The Law of Cultural Immortality: Why Some Smaller Cultures Prevail in Midst of Larger Ones By Agharowu E.E. (Honsbira).
The paper about to be read/heard is cross-disciplinary; this means that a discipline will be taught, using the findings of another different discipline.
The problem major in a multi-people, multi-cultural settings, especially settings invaded by the influx of modern politicking, bickering and fact-tearing, owing to exploration, location and extraction of minerals, especially petroleum, as in the Niger Delta of Nigeria, are many, the claims of aboriginality and ownership of land, being chief.

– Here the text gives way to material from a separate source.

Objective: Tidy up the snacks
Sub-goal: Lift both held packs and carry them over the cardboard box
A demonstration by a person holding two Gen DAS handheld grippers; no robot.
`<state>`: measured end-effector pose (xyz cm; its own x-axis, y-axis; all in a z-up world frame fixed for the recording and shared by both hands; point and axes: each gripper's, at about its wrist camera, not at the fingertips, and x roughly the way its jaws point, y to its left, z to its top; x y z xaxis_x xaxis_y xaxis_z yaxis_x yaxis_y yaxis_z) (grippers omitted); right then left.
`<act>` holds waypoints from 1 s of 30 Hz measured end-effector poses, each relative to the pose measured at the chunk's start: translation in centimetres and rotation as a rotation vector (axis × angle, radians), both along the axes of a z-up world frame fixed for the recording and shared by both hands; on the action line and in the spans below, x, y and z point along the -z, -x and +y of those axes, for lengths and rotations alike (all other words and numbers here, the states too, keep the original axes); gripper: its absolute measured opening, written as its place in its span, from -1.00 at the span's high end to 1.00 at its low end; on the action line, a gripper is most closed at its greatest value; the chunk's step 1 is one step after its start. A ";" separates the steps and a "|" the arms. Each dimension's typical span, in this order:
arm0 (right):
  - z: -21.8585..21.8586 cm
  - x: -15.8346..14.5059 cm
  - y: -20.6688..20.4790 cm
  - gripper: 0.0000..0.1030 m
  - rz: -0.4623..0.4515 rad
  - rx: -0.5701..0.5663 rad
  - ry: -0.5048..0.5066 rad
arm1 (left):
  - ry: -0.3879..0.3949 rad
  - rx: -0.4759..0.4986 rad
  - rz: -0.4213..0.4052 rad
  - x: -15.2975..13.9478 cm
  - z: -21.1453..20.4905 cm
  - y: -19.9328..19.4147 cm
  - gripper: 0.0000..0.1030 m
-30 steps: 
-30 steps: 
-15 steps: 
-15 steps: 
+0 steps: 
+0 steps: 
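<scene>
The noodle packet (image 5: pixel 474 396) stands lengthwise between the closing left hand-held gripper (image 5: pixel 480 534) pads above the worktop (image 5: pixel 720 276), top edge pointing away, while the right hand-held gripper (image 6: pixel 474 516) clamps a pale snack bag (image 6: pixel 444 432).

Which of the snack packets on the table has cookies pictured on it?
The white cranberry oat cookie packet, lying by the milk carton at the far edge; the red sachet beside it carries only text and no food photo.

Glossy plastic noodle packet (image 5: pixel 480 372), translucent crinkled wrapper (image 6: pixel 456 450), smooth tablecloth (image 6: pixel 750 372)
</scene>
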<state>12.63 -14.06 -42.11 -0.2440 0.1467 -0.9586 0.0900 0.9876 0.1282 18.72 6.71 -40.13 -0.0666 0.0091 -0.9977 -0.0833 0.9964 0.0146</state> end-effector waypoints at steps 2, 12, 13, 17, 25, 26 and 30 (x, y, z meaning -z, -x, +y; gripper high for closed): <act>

The problem does not stop here. In the bid to convince the outside environs of the veracity of such claims, ethnic nationalities are prone to tickle and masturbate the egocentricities of neutrals by never-failing stances of landlordism, backed up with the claims of aboriginality and displays of actions to show cultural superiority and immortality.

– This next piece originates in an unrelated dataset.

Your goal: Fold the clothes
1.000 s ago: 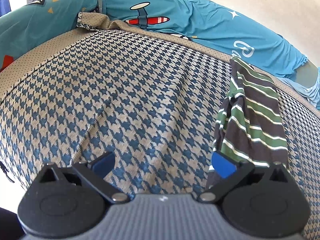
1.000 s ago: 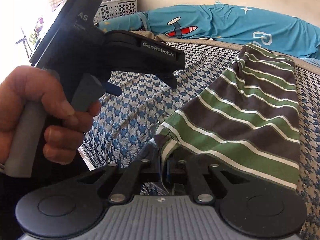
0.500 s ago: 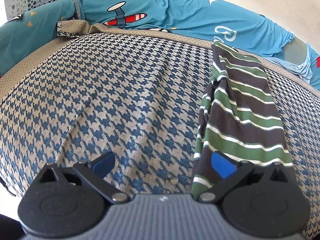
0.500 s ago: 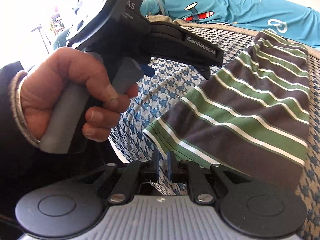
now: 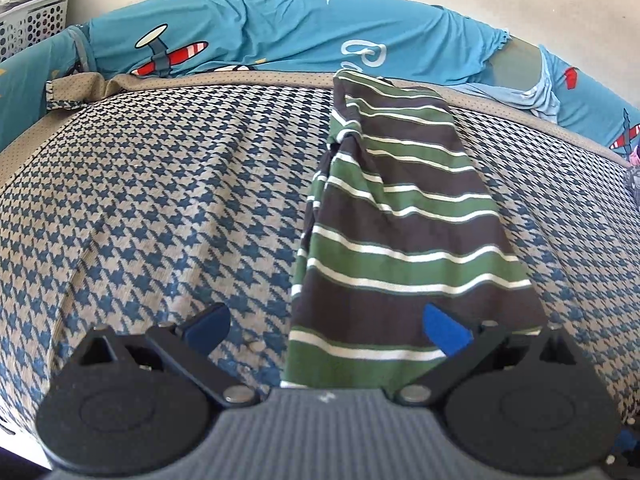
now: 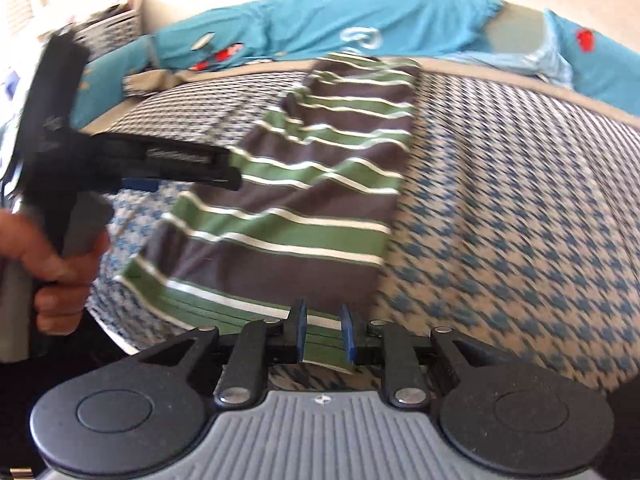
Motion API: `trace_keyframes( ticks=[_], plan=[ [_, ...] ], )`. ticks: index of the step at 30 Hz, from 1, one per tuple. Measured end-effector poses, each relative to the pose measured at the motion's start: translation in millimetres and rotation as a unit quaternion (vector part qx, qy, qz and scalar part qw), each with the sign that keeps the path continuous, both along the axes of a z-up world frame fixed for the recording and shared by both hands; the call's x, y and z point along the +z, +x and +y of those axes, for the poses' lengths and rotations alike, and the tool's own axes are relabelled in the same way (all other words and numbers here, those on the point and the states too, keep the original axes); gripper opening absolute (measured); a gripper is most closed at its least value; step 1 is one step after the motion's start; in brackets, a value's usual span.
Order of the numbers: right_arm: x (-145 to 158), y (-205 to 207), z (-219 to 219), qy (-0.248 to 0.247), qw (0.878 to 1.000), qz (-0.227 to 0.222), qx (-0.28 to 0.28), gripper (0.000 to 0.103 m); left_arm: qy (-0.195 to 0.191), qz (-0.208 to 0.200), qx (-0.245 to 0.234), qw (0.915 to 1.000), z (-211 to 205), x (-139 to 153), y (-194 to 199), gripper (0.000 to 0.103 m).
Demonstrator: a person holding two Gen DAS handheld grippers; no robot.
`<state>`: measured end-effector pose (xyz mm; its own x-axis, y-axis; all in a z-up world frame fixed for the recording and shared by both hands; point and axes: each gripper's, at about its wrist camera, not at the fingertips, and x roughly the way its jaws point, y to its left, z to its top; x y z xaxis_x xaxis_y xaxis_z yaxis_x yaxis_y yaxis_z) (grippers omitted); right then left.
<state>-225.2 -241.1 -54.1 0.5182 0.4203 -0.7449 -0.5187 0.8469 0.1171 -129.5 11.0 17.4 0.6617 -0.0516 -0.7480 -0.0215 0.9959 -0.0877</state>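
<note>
A green, brown and white striped garment (image 5: 404, 216) lies folded into a long strip on the blue-and-tan houndstooth cover (image 5: 160, 184). My left gripper (image 5: 326, 328) hovers open over the strip's near end, its right pad (image 5: 444, 330) above the cloth and its left pad above the cover. In the right wrist view the same garment (image 6: 304, 200) runs away from my right gripper (image 6: 323, 330). The right jaws are opening, with a narrow gap between the blue pads. The near hem shows in that gap, not pinched. The left gripper (image 6: 192, 176), held by a hand (image 6: 52, 256), reaches over the garment's left edge.
A turquoise sheet with an aeroplane print (image 5: 280, 36) is bunched along the far side against a pale wall. A white perforated basket (image 5: 32, 28) stands at the far left corner. The cover's near left edge drops off beside the hand.
The right gripper has let go of the garment's near hem, parted its pads and swung right. The garment now lies flat. The left gripper has shifted right over the strip's near end.
</note>
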Motion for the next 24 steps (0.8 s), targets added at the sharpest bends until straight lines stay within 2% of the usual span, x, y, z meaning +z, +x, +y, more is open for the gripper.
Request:
trace_keyframes(
  ticks=[2,9,15,21,23,24],
  plan=[
    [-3,2,-12,0.009,0.999,0.020,-0.024,0.022,0.003,0.004,-0.004,1.0000,-5,-2,2,0.103],
    [-8,10,-26,0.046,0.996,0.059,-0.042,0.033,0.006,0.021,-0.015,0.9997,-17,-10,5,0.103],
    [-15,11,-26,0.074,0.994,0.072,-0.030,0.033,0.011,0.026,-0.014,0.9995,-21,-12,7,0.103],
    [-23,13,-28,0.095,0.991,0.079,-0.049,0.033,0.007,0.029,-0.011,0.9995,-22,-12,9,0.103],
    [-24,13,-30,0.102,0.990,0.082,-0.058,0.030,0.007,0.029,-0.011,0.9995,-23,-13,10,0.103],
    [-25,13,-31,0.101,0.990,0.081,-0.062,0.025,0.007,0.028,-0.010,0.9995,-23,-13,10,0.103]
  ],
)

In face of the accusations and counter-accusations, eyes can no longer see from the clouds of lies and insincerities attendant on as toward-the-sky determinism to rise above dickenharry.
Because the onlooker – the neutral – cannot see from the clouds of reasoning from both the truth and the lies, he becomes a victim of ambivalence and stupidity out of the inability to judge between wrongs and rights as these affect his sociology, taking those steps which he ought not to take and being careless in issues in which his intervention is necessary. Miserable ones!
Thus, this paper is an attempt to provide the professional thinker the wherewithal of teaching the student, the onlooker at cultural crises and the world entire how to determine which culture is older, which is likely to stay longer, which is engaging in more cultural borrowings or cultural donating, and which is displaying cultural vigour unjustifiably.
It must be repeated that this thesis is a cross-disciplinarity. A cross-disciplinarity is a discourse on a discipline that employs the contents of another discipline to build up itself. Such works as the structural functionalism of Talcott Parsons (1951), David Easton’s Systems theory(1953), Olomu’s Application of David Easton’s Systems Theory(1991), Honsbira’s Application of David Easton’s Systems Theory(2012), Honsbira’s Factosynthesis (2012), Honsbira’s Interbehavioural Line(2012) etc are cross-disciplinarity. That is not all. Such works as Duality of nature, Butterfly Mechanism/Effect, Quantum Physics of David Bohm and Julie Redstone, the actions of Purucker, Eccles, and of course, Lord Kelvin (in Honsbira in US-CHINA Education Review, 2112: 432) whose lore and yore initiated Honsbira (2012, Teacher@Davidpublishing .con) to propound the methodology of using Algebra to teach History in the classroom are, too, cross-disciplinarity, some, even para-disciplinarity. See Honsbira’s Application of Quantum Physics of Bohm in Niger Delta Crises, Online).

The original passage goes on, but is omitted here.